LAGG (LACP) - UniFi Switch (16XG)



  • I recently purchased a UniFi 16XG Switch and got it installed in our rack.
    Today our task has been setting up a LAGG, on the PfSense side, using LACP to team/bond our two available 10G SFP+ ports, going to the switch.
    After getting everything configured on both sides the link is active but no packets will route.

    We have the two available ports on our 4 port Chelsio card setup for a LAGG.
    alt text
    alt text
    This LAGG has been assigned to an enabled interface.
    alt text
    alt text
    The interface is also part of a bridge.
    alt text
    The two selected ports on our 16XG have been configured for a LAGG.
    alt text
    Physically, port 11 on the UniFi switch and cxgbe0 on PfSense are connected, port 12 and cxgbe1 are also physically connected.

    We are using PfSense version 2.4.4-RELEASE-p1 with UniFi controller build atag_5.8.30_11076

    I have read on other posts there may be an issue one one side trying to use static LAG and the other using dynamic LACP but I'm not sure how to confirm this is the issue on my end or how to remedy it if so.

    What other issues might I be running into here and are there more settings I'm not aware of that need configured?

    Thank you for your time and have a wonderful day!



  • @kklouzal said in LAGG (LACP) - UniFi Switch (16XG):

    I have read on other posts there may be an issue one one side trying to use static LAG and the other using dynamic LACP...

    It is. It doesn't work.

    ... but I'm not sure how to confirm this is the issue on my end...

    You don't how the switch is configured?

    ...or how to remedy it if so.

    The remedy would be to configure LACP on the relevant ports on both sides.



  • The switch only gives me 3 options for the port: Switching, Mirrioring, and Aggregate. I have aggregate selected and from all the research I can find on google, Aggregate is in fact Dynamic LACP.

    How can I confirm on the PfSense side were using the correct settings?

    Outlined in various other posts people have had success by changing strict mode to 0 and cycling the LAGG interfaces.
    I've gone ahead and done this but it doesn't help.
    alt text

    I've since put it back to the default value of 1.

    As a side note, if I leave the LAGG interface setup in its current state, after about two hours every machine on the network will lose their IP address and DHCP will not supply a new address. Manually setting an IP on a machine will restore connectivity however DHCP will no longer supply an address, this occurs for machines with static mappings as well.


  • LAYER 8 Netgate

    We can be confident pfSense is using the right config because based on what you have posted that is what you have told it to do.

    Probably start by posting the output of:

    ifconfig -v lagg0
    ifconfig -v cxgbe0
    ifconfig -v cxgbe1

    Why the bridge? What are the bridge members?



  • Thank you for the reply. I'm positive as well that it's a configuration issue on the UniFi switch stopping us up here. The GUI gives little to no options for configuration, I'll have to dig into the CLI some more for better insight.

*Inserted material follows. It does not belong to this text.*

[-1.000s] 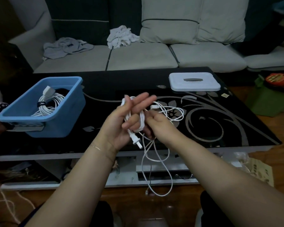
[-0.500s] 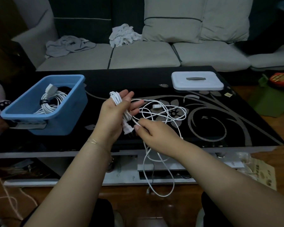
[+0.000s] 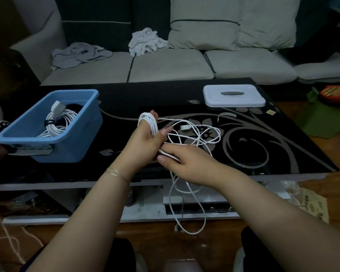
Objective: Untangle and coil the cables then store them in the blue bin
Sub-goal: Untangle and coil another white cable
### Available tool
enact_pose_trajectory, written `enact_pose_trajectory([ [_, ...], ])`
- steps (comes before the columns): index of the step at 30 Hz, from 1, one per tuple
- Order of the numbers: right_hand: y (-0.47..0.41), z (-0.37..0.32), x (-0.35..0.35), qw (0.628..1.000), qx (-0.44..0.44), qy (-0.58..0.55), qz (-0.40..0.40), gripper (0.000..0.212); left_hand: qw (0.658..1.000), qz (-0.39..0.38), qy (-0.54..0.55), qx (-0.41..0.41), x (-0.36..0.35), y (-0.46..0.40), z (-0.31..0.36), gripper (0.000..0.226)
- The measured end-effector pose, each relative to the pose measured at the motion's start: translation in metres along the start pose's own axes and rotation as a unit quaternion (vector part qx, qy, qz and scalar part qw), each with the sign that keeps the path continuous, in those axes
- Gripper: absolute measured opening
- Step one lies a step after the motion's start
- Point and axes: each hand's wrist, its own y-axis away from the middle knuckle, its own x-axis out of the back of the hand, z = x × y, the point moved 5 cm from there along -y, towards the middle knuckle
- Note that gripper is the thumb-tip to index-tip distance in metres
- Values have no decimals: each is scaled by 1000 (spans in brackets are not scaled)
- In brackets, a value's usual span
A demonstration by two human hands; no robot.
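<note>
A white cable point(image 3: 192, 132) is partly wound in several turns around my left hand point(image 3: 143, 142), which is held upright over the black table point(image 3: 283, 146). My right hand point(image 3: 185, 161) pinches a strand of the same cable just below the left palm. Loose loops lie on the table to the right, with a white connector point(image 3: 184, 127) among them, and more cable hangs down past the table's front edge point(image 3: 186, 213). The blue bin point(image 3: 53, 126) stands at the left of the table and holds a coiled white cable point(image 3: 55, 122) bound with a dark strap.
A white lid point(image 3: 234, 96) lies at the back right of the table. Behind the table is a grey sofa point(image 3: 165, 65) with crumpled cloths point(image 3: 81, 54) on it. A white cord point(image 3: 10, 240) lies on the floor at lower left.
The coil on my left hand has gained a turn and the hand has tipped more upright. My right hand has moved slightly left and down, drawing the strand under the left palm.
</note>
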Motion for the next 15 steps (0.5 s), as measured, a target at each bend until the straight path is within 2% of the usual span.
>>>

    As for the bridge, the ports are connected to the IPMI of other servers, one port is connected to an access point but that will be moved over to one of the four RJ-45 ports on the 16XG after this current issue is sorted out. We have plans to get a managed POE switch in the near future but I think the bridge will stay regardless so those ports can continue being used for IPMI.

    alt text


  • LAYER 8 Netgate

    If that lacp strict sysctl did not help, I would change it back to the default of 0 (remove the sysctl)

    Why is there no address on lagg0?

    No idea why you would continue to bridge if you had a good link to a good switch.



  • I had changed it from the default of 1 to 0 and since then removed the loader.conf entry and rebooted the machine.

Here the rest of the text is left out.